Please copy the lines below exactly, from the first one through the line showing "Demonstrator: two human".

Extracted records:

══════════════════════════════

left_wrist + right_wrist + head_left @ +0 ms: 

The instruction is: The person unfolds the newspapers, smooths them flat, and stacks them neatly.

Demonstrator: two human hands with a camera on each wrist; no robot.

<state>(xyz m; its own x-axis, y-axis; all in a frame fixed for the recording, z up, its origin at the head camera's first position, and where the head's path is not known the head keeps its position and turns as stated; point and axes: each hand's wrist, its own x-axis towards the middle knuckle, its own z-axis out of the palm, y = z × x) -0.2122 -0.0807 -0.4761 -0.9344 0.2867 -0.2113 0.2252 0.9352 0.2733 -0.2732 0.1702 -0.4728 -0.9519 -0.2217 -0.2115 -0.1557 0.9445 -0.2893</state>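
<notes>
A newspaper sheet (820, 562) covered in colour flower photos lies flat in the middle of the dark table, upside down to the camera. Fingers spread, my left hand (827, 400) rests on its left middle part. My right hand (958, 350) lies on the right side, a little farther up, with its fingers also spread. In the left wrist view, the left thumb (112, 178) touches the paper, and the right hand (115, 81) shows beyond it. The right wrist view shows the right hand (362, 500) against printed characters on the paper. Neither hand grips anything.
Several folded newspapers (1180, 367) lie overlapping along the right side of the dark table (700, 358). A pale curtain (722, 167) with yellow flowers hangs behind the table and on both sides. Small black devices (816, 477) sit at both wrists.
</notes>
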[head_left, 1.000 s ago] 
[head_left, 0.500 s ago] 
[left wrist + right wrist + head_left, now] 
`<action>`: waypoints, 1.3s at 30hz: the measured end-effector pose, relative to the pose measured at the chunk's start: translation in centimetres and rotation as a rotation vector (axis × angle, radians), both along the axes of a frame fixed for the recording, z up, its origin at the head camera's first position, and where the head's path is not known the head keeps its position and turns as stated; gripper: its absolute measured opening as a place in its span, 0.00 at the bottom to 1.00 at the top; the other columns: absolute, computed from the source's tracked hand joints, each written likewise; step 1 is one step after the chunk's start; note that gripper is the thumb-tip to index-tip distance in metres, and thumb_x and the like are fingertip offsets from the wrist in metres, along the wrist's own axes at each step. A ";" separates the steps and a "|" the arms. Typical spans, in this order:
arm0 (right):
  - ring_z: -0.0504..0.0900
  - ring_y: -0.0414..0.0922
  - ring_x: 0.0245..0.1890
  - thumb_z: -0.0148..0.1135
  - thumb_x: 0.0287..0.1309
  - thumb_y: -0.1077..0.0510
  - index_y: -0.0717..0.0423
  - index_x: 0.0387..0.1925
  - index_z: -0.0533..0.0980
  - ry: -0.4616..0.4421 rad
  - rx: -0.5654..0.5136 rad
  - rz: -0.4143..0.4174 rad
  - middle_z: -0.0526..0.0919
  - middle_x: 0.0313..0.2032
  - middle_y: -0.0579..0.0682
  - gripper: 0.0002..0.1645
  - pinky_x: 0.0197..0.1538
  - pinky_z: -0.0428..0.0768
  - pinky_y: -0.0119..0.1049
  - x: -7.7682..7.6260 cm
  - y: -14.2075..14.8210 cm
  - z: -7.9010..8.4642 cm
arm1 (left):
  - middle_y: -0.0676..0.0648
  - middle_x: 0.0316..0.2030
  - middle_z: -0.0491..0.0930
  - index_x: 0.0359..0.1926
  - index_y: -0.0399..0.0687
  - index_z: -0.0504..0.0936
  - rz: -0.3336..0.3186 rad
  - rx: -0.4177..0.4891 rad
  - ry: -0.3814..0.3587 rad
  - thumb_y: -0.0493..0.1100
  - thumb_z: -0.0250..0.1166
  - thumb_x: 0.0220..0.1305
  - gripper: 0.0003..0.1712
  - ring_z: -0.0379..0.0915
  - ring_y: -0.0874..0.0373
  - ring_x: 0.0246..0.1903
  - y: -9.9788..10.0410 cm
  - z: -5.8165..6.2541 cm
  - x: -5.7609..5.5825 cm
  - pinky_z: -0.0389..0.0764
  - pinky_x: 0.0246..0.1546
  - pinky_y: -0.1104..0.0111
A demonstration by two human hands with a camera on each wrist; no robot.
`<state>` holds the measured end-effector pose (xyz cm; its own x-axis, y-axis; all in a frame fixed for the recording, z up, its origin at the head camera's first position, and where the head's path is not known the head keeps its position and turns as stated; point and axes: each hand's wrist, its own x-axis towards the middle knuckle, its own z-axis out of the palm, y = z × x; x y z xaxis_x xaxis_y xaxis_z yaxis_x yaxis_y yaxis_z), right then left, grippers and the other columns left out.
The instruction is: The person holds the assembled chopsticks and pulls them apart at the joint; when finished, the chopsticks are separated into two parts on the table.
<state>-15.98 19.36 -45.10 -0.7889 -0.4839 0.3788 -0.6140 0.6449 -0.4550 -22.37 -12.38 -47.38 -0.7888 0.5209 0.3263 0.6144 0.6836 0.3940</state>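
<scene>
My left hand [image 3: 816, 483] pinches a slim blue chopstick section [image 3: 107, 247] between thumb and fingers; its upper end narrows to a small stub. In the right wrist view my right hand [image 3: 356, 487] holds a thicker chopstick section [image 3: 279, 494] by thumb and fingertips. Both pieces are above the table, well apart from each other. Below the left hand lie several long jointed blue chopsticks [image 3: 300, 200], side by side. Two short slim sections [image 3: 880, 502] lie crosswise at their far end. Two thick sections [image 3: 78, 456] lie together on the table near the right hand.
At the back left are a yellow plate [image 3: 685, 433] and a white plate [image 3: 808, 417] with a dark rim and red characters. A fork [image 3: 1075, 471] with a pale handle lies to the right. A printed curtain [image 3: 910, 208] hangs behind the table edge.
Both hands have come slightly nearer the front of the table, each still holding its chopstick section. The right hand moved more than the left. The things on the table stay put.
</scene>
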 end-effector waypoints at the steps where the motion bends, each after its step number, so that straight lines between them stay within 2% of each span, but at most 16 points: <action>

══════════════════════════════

Written answer >>
left_wrist + right_wrist + head_left @ +0 ms: 

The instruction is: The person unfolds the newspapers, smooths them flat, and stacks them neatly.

Demonstrator: two human hands with a camera on each wrist; no robot.

This output requires no further additions.